Data Insight works with big name Kiwi brands on providing what its name implies, and I asked Winterbourne for more details on The Data Academy, and how much it costs.
"We piloted the programme with an organisation of 600 or so seats. We can’t say more other than the feedback is excellent and it gave us the confidence to launch the programme wider," Winterbourne said.
Data Insight does an assessment to determine the level of educational need for a company, and how to break up the modules for best results, Winterbourne added.
That in turn decides the pricing.
"Once that’s completed and scheduling is locked in, we figure out things like venue, AV [audio visual gear], and other logistics. This all goes into the price. We can comfortably deliver The Data Academy between $800 to $1500 a head depending on the number of modules needed and the requirements of the organisation," Winterbourne said.
Back to data itself: there's definitely a whole lot of it these days, in digital format which means information in theory is readily accessible. Data provide great insights as we have huge and powerful computer systems everywhere to churn through vast amounts of information, and now there is artificial intelligence assistance to make sense of it all on your computer screens.
There are also fun moments to be had, as you're exposed to terrible cliches like "data is the new oil" and politicians like Boris Johnson talking about smart cities with sensors everywhere that are "pullulating" with data, without necessarily knowing anything much about the actual topic.

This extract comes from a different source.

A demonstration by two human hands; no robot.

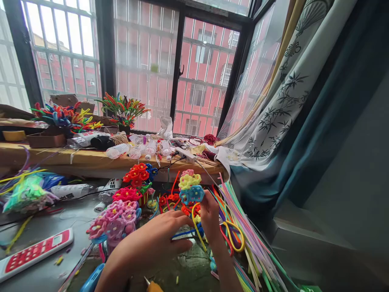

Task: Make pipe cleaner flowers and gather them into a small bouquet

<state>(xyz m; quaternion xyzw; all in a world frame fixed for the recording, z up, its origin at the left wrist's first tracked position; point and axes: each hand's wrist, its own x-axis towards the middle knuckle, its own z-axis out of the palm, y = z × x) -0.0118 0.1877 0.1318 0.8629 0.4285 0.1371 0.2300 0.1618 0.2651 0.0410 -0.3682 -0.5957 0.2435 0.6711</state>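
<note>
My right hand [210,217] is closed on a small bunch of pipe-cleaner flowers [191,194], blue in front with yellow and pink above. Its fingertips press the bunch's right side. My left hand [165,233] is lower and to the left, thumb and fingers apart with nothing gripped. A bent yellow pipe cleaner [197,227] hangs between the hands, and a blue pipe cleaner [184,233] shows behind my left fingers. Beside my right wrist lie yellow-handled scissors [235,236]. Pink pipe-cleaner flowers [117,219] stand left of my left hand, with red flowers [136,175] behind.
Long pastel pipe cleaners [243,219] are heaped at the right. A red-and-white remote-like device [36,252] lies at the left, near plastic bottles [73,190]. The window ledge [88,156] carries more bottles, a power strip [185,154] and colourful pipe-cleaner bunches [123,109].
</note>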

And that's fair enough, as the field like most other specialised ones is rife with dense jargon. Recently, I had to look up what a "data lakehouse" is; autocorrupt wants to call it "data bakehouse" either way, large US analytics company Databricks defines it as:
"A data lakehouse is a new, open data management architecture that combines the flexibility, cost-efficiency, and scale of data lakes with the data management and ACID transactions of data warehouses, enabling business intelligence (BI) and machine learning (ML) on all data."
"ACID transactions" are not drug related, but described as:
"A set of four essential properties—atomicity, consistency, isolation, and durability—that guarantee reliable and predictable database operations."
I know a few people to whom that doesn't seem like an arcane magic incantation, but they huffed a lot of Excel when young and are now permanently damaged by the experience.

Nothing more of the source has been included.